- Relator(a)
- Ministro Humberto Martins
- Órgão julgador
- Terceira Turma
- Data do julgamento
- 13/04/2026
- Data de publicação
- 16/04/2026
STJ – Acórdão, Rel. Ministro Humberto Martins, Terceira Turma, j. 13/04/2026, p. 16/04/2026
DIREITO CIVIL. RECURSO ESPECIAL. PROPRIEDADE INTELECTUAL. NOME ARTÍSTICO. REGISTRO DE MARCA. DIREITO DE PERSONALIDADE. UTILIZAÇÃO PRÉVIA. PRESUNÇÃO DE CONHECIMENTO. NECESSIDADE DE ANUÊNCIA PELO ARTISTA. NÃO COMPROVAÇÃO DE AUTORIZAÇÃO. 1. Recurso especial interposto contra acórdão do TRF5 que manteve sentença reconhecendo o direito de personalidade ao nome artístico pelo qual o recorrido se identificava ao público, determinando a transferência da titularidade da marca correlata no INPI para o autor e a abstenção de uso pelos recorrentes. 2. A controvérsia cinge-se em decidir (i) se houve falha na prestação jurisdicional, consistente na omissão de análise de provas específicas, configurando ofensa ao art. 1.022 do CPC; e (ii) se o registro da marca do nome artístico do autor pelos recorrentes foi realizado em conformidade com os requisitos legais, considerando o direito de personalidade e as disposições da Lei de Propriedade Industrial. 3. O acórdão recorrido abordou, de forma fundamentada, todos os pontos essenciais para o deslinde da controvérsia, razão pela qual não há falar na suscitada ocorrência de violação do art. 1.022 do CPC. 4. As instâncias de origem reconheceram o nome artístico como atributo da personalidade do recorrido e a incidência no âmbito de proteção do art. 124, XVI, da Lei n. 9.279/1996, de maneira que para o registro do nome como marca faz-se necessária a anuência do artista. 5. O conhecimento prévio pelos recorrentes não poderiam desconhecer a utilização prévia do nome artístico pelo recorrido, fazendo incidir a hipótese do art. 124, XVI, da Lei n. 9.279/1996, que exige consentimento do titular para registro como marca.

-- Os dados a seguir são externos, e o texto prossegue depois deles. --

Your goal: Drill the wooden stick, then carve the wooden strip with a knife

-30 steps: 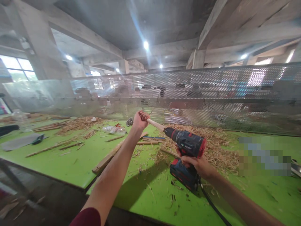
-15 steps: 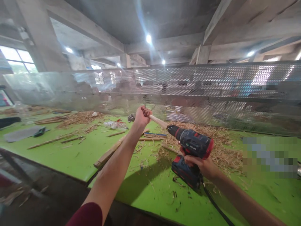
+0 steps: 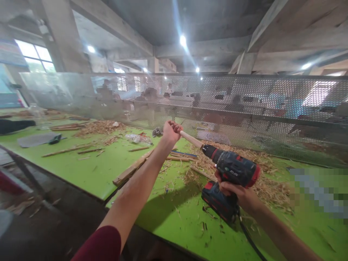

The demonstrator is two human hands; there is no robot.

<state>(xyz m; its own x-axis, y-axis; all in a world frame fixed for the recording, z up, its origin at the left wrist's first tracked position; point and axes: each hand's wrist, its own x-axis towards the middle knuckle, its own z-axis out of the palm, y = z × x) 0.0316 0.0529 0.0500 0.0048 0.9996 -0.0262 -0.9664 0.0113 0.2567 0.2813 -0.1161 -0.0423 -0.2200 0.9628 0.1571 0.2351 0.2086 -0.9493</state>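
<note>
My right hand (image 3: pixel 231 186) is wrapped around the grip of a dark blue and red cordless drill (image 3: pixel 233 166), which points up and to the left over the green table. A pale wooden stick (image 3: pixel 191 139) runs from the drill's chuck toward my left hand (image 3: pixel 172 131). The fingers of that hand are closed round the stick's far end, so its tip is hidden. Beneath the drill's grip sits a thick battery base (image 3: pixel 219 201), with a black cord (image 3: pixel 248 235) trailing from it toward the front edge.
Wood shavings (image 3: pixel 272 185) lie heaped behind and right of the drill. A wooden board (image 3: pixel 133 168), a clear plastic bottle (image 3: pixel 138 139) and thin sticks (image 3: pixel 67 149) lie to the left. A perforated metal screen (image 3: pixel 244 105) stands along the back, with people beyond it.
The whole view has shifted, so the hands, drill and table appear slightly farther right. Both hands keep their hold on the stick and the drill.
</note>
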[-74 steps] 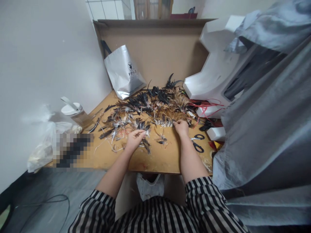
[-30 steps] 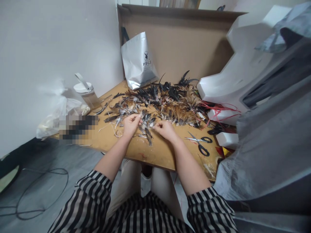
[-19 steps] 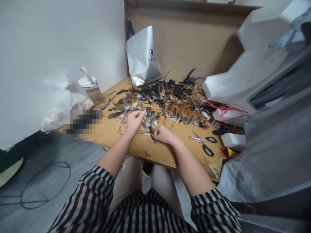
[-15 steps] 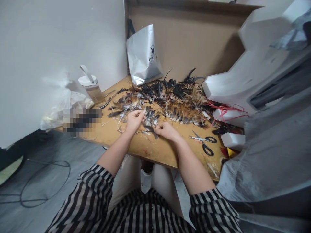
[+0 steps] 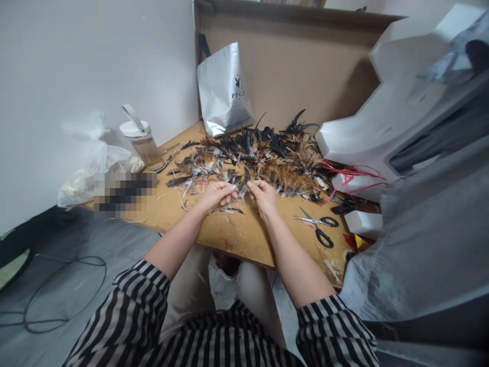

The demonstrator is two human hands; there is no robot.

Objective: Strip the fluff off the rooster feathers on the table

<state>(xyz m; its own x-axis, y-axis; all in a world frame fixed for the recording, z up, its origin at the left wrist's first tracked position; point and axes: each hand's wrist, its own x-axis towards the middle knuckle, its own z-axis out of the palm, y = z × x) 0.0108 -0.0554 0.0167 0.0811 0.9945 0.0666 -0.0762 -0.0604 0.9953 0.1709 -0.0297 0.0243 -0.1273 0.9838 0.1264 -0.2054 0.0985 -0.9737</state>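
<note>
A dark greyish feather [image 5: 243,181] stands between my two hands over the near edge of the feather heap. My right hand [image 5: 264,198] is closed in a pinch, with the feather at its fingertips. To the left, my left hand [image 5: 218,197] is also pinched, thumb against forefinger; whatever lies in that pinch is too small to make out. Just beyond both hands spreads a heap of brown, black and white feathers [image 5: 292,178]. A few loose feathers [image 5: 234,209] lie on the table below my left hand.
Black-handled scissors [image 5: 319,224] lie spread on the table [image 5: 244,239] at right. Red strings [image 5: 351,173] trail over white foam [image 5: 355,137]. A silver bag [image 5: 223,92] stands at the back. A lidded cup [image 5: 143,142] and plastic bag [image 5: 103,163] sit at left.
My right hand has risen and moved farther in, bringing the dark feather up from the tabletop. My left hand has come slightly nearer to me, and its fingers now point toward the right hand.
</note>
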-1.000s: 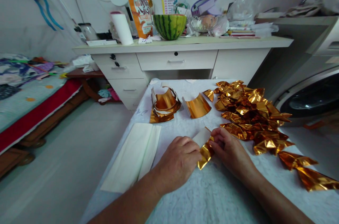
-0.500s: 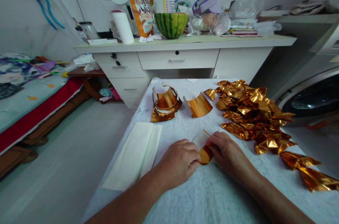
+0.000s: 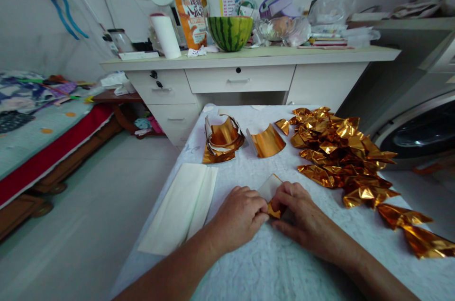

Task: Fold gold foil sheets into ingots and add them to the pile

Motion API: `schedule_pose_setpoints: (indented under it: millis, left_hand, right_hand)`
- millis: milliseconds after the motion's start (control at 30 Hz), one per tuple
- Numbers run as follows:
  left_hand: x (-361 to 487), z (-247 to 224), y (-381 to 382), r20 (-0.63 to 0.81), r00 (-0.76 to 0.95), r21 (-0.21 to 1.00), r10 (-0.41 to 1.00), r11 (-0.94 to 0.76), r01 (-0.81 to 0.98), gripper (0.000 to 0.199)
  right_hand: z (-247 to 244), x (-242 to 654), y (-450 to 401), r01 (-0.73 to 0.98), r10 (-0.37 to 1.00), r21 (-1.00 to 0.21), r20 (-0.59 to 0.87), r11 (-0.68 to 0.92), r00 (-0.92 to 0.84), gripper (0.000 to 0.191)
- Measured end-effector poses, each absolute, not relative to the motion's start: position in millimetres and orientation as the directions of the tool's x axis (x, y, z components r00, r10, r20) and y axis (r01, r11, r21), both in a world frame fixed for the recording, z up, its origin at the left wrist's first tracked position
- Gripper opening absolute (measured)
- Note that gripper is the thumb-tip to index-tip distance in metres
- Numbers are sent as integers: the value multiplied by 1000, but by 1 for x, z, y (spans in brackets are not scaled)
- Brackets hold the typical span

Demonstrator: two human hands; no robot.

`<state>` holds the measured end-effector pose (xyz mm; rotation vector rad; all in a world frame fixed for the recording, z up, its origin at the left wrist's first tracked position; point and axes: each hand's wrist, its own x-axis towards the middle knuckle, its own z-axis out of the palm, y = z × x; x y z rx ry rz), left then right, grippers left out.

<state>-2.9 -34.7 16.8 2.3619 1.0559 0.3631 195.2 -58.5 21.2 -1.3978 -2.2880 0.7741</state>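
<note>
Both hands work on one sheet of gold foil paper, its pale back showing above and a folded gold part between the fingers. My left hand pinches the left end of the fold, thumb and fingers pressed together. From the right, my right hand bends over the fold with its fingers gripping the gold part; its thumb lies low near the cloth. Beyond them stand a curled gold sheet and several curled gold sheets in a loose roll. A heap of folded gold foil pieces spreads to the right.
White folded paper lies left of my hands on the cloth-covered table. Behind stands a white desk bearing a watermelon half, an orange bag and a paper roll. A washing machine is at the right.
My right hand has shifted slightly left and its fingers have come over the gold fold, covering more of it. My left hand stays nearly in place, still pinching.
</note>
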Motion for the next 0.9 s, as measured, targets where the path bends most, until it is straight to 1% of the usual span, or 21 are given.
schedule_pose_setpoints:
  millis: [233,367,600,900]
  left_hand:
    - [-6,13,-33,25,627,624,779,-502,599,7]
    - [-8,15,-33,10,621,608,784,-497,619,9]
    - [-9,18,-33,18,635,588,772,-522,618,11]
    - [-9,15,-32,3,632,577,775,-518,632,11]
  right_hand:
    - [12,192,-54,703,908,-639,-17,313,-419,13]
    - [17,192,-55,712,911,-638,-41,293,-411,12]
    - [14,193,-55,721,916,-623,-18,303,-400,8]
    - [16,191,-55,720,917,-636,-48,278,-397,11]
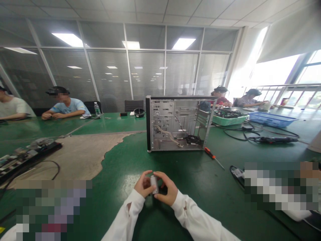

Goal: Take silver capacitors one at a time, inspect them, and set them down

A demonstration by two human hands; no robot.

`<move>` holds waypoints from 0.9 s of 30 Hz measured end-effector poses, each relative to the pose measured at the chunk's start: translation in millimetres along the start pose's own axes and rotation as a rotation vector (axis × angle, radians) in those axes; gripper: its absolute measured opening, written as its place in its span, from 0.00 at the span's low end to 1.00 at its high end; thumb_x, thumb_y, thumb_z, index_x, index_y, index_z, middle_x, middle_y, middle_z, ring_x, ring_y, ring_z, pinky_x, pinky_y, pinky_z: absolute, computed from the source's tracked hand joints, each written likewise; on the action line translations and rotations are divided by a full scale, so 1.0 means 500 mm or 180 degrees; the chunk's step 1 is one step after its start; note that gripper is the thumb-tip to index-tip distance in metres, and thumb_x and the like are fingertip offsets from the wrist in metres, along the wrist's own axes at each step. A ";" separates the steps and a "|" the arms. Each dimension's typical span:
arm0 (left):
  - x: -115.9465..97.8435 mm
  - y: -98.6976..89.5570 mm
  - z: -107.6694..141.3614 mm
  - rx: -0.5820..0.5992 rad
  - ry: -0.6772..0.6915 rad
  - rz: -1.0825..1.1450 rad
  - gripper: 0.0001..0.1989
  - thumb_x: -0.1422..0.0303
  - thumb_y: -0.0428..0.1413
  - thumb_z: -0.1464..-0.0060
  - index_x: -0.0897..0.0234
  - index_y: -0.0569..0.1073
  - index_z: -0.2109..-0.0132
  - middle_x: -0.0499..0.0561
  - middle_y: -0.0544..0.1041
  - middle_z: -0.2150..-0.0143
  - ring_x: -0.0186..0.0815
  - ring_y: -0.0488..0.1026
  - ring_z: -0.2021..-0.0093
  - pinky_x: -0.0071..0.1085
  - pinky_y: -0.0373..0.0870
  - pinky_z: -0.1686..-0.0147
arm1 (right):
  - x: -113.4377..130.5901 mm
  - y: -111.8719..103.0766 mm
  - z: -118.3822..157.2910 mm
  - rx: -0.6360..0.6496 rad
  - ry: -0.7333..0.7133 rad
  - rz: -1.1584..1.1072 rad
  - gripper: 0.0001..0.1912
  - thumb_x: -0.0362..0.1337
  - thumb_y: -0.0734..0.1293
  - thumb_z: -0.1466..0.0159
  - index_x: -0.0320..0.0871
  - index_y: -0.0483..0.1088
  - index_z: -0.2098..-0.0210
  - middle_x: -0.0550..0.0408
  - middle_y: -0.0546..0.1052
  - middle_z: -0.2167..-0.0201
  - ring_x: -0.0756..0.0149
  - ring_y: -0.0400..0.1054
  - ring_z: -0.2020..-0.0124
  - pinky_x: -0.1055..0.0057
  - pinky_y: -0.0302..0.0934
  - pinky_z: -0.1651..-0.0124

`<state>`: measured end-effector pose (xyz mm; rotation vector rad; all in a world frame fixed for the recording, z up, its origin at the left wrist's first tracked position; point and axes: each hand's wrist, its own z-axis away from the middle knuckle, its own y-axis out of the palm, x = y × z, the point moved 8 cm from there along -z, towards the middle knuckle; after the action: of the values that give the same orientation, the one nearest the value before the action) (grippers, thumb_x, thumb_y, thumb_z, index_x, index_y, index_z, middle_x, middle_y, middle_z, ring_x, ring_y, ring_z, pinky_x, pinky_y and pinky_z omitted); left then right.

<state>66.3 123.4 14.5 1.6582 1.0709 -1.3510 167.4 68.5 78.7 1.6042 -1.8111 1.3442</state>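
Observation:
My left hand (143,184) and my right hand (167,188) are closed on a small silver-grey block (154,184) just above the green tabletop. It stands roughly upright between my thumbs and fingertips; its exact kind does not show. Beyond my hands is an open computer case (173,122), its side panel off and its bare metal inside facing me. Loose cables (167,134) and a black fan (192,139) are in its lower part. A screwdriver (212,155) with an orange and black handle lies at the case's lower right corner.
A green basket (232,120) of cables and a blue basket (272,119) stand at the back right, near black cords (253,134). At left, electronic parts (30,155) lie by a torn, bare patch (82,147) of tabletop. Other people (67,105) sit around the table.

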 end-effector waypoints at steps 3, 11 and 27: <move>0.000 -0.005 0.002 -0.0165 -0.0007 -0.0324 0.39 0.65 0.60 0.67 0.63 0.49 0.48 0.46 0.67 0.73 0.27 0.64 0.78 0.23 0.59 0.79 | 0.006 0.001 0.003 0.0040 0.0025 0.0047 0.34 0.33 0.66 0.57 0.46 0.53 0.50 0.49 0.57 0.51 0.60 0.57 0.55 0.72 0.59 0.67; -0.025 0.008 0.015 -0.0175 0.0046 -0.0748 0.42 0.67 0.59 0.67 0.63 0.46 0.46 0.47 0.68 0.71 0.25 0.63 0.80 0.21 0.55 0.83 | 0.026 -0.002 -0.001 0.0105 -0.0069 0.0247 0.35 0.31 0.67 0.60 0.45 0.55 0.52 0.49 0.58 0.53 0.58 0.55 0.53 0.65 0.57 0.59; 0.007 0.085 0.042 0.0609 -0.1688 0.2050 0.28 0.54 0.48 0.56 0.64 0.58 0.49 0.55 0.73 0.66 0.40 0.71 0.64 0.30 0.63 0.70 | 0.014 -0.019 0.009 -0.0778 -0.0199 -0.0291 0.33 0.33 0.66 0.57 0.44 0.51 0.53 0.48 0.54 0.52 0.62 0.59 0.58 0.66 0.57 0.57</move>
<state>98.1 88.7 8.7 1.4611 0.0822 -1.3486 175.5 62.1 85.9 1.5911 -1.8332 1.0003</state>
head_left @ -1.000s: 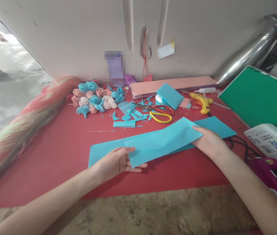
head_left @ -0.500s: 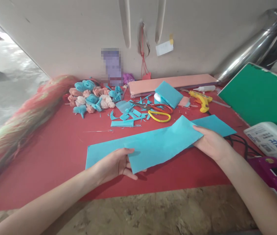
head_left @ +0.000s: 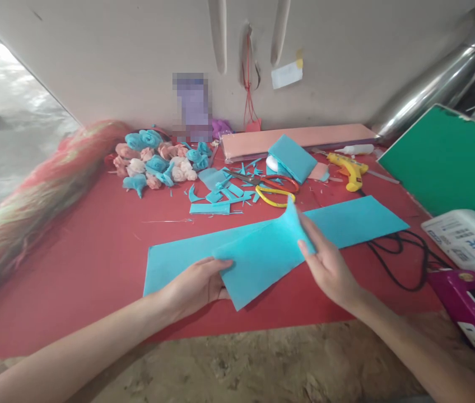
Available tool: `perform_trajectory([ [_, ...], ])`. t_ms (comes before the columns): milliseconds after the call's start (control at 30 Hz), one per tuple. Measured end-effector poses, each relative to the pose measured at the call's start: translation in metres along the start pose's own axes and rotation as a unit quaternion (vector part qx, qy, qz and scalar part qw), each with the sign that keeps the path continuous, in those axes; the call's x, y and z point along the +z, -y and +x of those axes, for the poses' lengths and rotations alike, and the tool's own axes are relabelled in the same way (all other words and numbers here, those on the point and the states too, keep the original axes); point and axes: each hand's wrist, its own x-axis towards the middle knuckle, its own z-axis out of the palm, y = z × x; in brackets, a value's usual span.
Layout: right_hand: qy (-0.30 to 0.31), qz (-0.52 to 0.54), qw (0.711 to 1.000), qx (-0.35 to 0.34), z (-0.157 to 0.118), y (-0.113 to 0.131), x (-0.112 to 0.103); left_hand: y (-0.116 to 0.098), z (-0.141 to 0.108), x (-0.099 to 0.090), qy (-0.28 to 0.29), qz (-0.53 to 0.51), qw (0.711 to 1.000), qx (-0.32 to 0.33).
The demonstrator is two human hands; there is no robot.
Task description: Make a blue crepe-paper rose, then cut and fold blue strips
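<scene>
A blue crepe paper sheet [head_left: 258,263] is held between my two hands above the table. My left hand [head_left: 199,280] pinches its left end, thumb on top and fingers beneath. Around its right end closes my right hand [head_left: 325,263], where the paper bends upward into a curled corner. Below it, a longer blue paper strip [head_left: 359,221] lies flat on the red tabletop [head_left: 94,268], partly covered by the held sheet and my hands. Just beyond the paper are scissors [head_left: 275,190] with red and yellow handles.
Blue paper scraps [head_left: 224,193] surround the scissors. Paper roses [head_left: 153,159] are heaped at the back left. A folded blue stack [head_left: 292,158], a yellow glue gun [head_left: 350,169] and a peach paper pack [head_left: 304,137] lie behind. On the right are a green board [head_left: 447,162] and a purple power strip [head_left: 460,296].
My right hand has moved left, bringing the sheet's right end inward and bending it up. My left hand keeps its hold in nearly the same place. More of the lower strip shows on the right.
</scene>
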Motion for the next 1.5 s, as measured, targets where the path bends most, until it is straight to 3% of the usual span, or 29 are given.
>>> perform_trajectory([
  [100, 0.085, -0.194, 0.957, -0.196, -0.012, 0.004, 0.024, 0.005, 0.001, -0.002, 0.005, -0.015, 1.000, 0.004],
  [267, 0.136, -0.338, 0.892, -0.270, -0.023, 0.014, 0.055, 0.008, 0.001, -0.002, 0.032, -0.018, 0.999, 0.019],
  [500, 0.170, -0.359, 0.874, -0.279, -0.031, 0.013, 0.064, 0.010, 0.003, -0.005, 0.059, -0.010, 0.998, 0.028],
  [800, 0.184, -0.364, 0.871, -0.273, -0.030, 0.015, 0.069, 0.006, 0.002, -0.004, 0.058, -0.079, 0.995, 0.020],
  [1033, 0.216, -0.349, 0.874, -0.259, -0.029, 0.017, 0.066, 0.006, -0.001, -0.009, 0.032, -0.069, 0.997, 0.009],
  [1233, 0.187, -0.342, 0.881, -0.268, -0.030, 0.017, 0.069, 0.002, 0.001, -0.004, 0.092, -0.030, 0.995, -0.020],
  [1500, 0.191, -0.363, 0.870, -0.273, -0.032, 0.017, 0.071, 0.003, 0.003, -0.008, 0.082, -0.057, 0.995, -0.009],
])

Ausência de autorização em favor das recorrentes. 6. A análise de provas e cláusulas contratuais para reverter o entendimento do Tribunal de origem encontra óbice nas Súmulas 5 e 7 do STJ. Recurso parcialmente conhecido e, nessa extensão, improvido. (REsp n. 2.108.187/PE, relator Ministro Humberto Martins, Terceira Turma, julgado em 13/4/2026, DJEN de 16/4/2026.)